Where are you from?

Where are you from?

Where are you from?

It’s a question I’m asked a lot. Presumably because people can’t place me – they can’t pigeonhole me. 

I used to answer this question by explaining where my parents are from, but never addressing the where I am from bit. No one ever clocked this with a follow up ’so where are you from?’ That was before I realised that I had never addressed where I am from – with myself.

Now when people ask, I ask what it is that makes them enquire. Not everyone has a ready answer, so I volunteer that perhaps they’re asking because of the way I look and sound, because of my attitude and the way I’m dressed. 

And I explain: I believe you’re are asking me where my parents are from. 

What I have been exposed to, how and where I have lived, what I believe in, this do not make me ‘from’ anywhere specific – especially not from where my parents identify with. And so I differentiate: there’s the ethnic lineage answer, and then there’s me. They are not interchangeable. 

This is sacrilegious for many who believe you are an extension of your parents – you are from where they are from – your father especially. More so if there’s a political issue or a struggle of self-determination involved.

A friend told me she feels British, but is also Iraqi. She and her parents (both Iraqi) moved to the UK when she was 6. She would be condemned by many if she dared share her sense of self. She would be seen as betraying not only her parents’ heritage, but also the nation in view of the horrors that have befallen the country of her and her parents’ birth for over a decade now.

I know someone who, when a young school boy, was asked to choose between playing for the Arab football team and the English one – he was, is, both. He identified with the English team, but instinctively knew that that was not ok – that he ‘had’ to choose the Arab team. This feeling of not being able to be true to himself has stayed with him decades on.

Where are you from. It’s an immensely emotive issue.

Especially for displaced children.

We each carry inherent biases – based on our experiences, exposures and how much we challenge them. Perhaps if we publicly acknowledge that ‘where we are from’ is a malleable, changeable thing, that the children of immigrants or mixed marriages do not have to be from a place that their parents identify with, then we’d be happier for it.

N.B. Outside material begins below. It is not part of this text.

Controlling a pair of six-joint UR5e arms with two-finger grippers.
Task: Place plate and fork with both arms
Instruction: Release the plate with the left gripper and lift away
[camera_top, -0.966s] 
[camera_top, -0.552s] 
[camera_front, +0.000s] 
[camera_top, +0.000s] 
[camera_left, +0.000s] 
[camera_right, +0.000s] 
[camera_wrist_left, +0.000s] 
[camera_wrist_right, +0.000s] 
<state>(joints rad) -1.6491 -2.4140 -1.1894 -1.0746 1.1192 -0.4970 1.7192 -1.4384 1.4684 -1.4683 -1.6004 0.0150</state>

Who am I. What is my sense of self, of identity. These are issues many of us struggle with.

Children of migrants, of mixed marriage especially so. Their parents can have an overwhelming need to stamp their credentials on their offspring. It does no good. It’s great to know where you come from. But where you come from is not the same as where you are from.

We need a neutral, safe place to discover or construct our concept of self and identity – one that will be different to that of our parents and grandparents. I think this puts it beautifully: A bird cannot carry its cage when it flies.

So. Where are you from?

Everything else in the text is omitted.